[Start of Attachment]

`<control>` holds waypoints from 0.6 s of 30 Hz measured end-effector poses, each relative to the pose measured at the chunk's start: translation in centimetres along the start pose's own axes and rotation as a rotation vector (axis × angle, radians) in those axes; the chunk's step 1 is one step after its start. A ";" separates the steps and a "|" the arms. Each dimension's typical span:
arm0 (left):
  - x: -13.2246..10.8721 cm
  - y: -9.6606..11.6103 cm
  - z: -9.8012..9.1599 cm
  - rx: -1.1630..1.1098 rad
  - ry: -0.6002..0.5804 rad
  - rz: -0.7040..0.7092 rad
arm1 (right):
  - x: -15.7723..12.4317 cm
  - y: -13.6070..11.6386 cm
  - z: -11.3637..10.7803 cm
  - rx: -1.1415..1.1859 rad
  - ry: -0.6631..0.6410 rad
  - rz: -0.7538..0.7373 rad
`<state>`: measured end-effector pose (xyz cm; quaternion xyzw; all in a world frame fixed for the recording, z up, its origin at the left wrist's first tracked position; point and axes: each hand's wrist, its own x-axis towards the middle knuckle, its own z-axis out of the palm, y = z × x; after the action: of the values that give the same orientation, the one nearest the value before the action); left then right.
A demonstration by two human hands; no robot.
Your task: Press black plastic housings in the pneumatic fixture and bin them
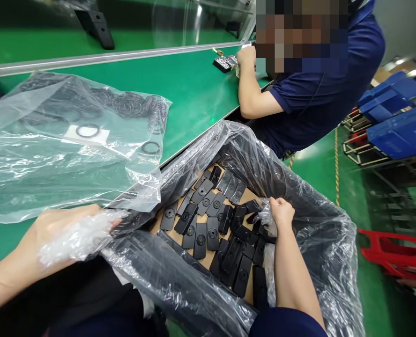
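My left hand [65,234], at the table's edge, is closed on a crumpled clear plastic bag [79,236]. Over the box, at its right side, my right hand [283,213] pinches another piece of crumpled clear plastic [266,216]. Below it lie many flat black rectangular parts [212,232], most with a round recess, on a cardboard sheet [248,196]. A few look wrapped in clear film. A large clear plastic liner [309,224] drapes over the box walls around them. My fingertips are partly hidden by the plastic.
On the green table [194,93], a big clear bag [123,173] contains black rings. Beyond it a co-worker [320,89] leans over a black tray [225,63] of small shiny parts. Blue bins [401,131] and a red plastic stool [397,250] stand right.
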<state>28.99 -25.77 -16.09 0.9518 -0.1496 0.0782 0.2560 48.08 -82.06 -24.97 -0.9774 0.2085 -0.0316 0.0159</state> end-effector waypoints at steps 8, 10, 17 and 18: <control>0.1 -0.8 -0.1 0.004 0.029 0.146 | -0.4 0.4 -5.5 -0.060 0.201 -0.037; 0.1 -0.7 -0.1 -0.017 0.013 0.130 | 0.1 -1.2 -4.4 -0.034 0.103 -0.140; 0.1 0.8 0.5 -0.037 -0.025 -0.159 | 3.9 -9.7 5.9 0.042 -0.290 -0.206; 0.1 0.9 0.6 -0.020 -0.043 -0.185 | 4.5 -10.5 7.0 0.042 -0.313 -0.177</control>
<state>28.82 -26.85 -16.17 0.9605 -0.0675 0.0322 0.2682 56.88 -74.19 -31.22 -0.9844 0.1157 0.1154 0.0659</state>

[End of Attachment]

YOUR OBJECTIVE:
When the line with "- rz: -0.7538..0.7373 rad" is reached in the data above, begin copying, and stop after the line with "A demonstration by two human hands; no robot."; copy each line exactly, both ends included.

RESPONSE AREA:
  - rz: -0.7538..0.7373 rad
`<state>`: measured end-effector pose (xyz cm; quaternion xyzw; all in a world frame fixed for the recording, z up, its origin at the left wrist's first tracked position; point and axes: each hand's wrist, its own x-axis towards the middle knuckle, its own z-axis out of the palm, y = z × x; after the action: of the values that give the same orientation, the one nearest the value before the action); left then right.
A demonstration by two human hands; no robot.

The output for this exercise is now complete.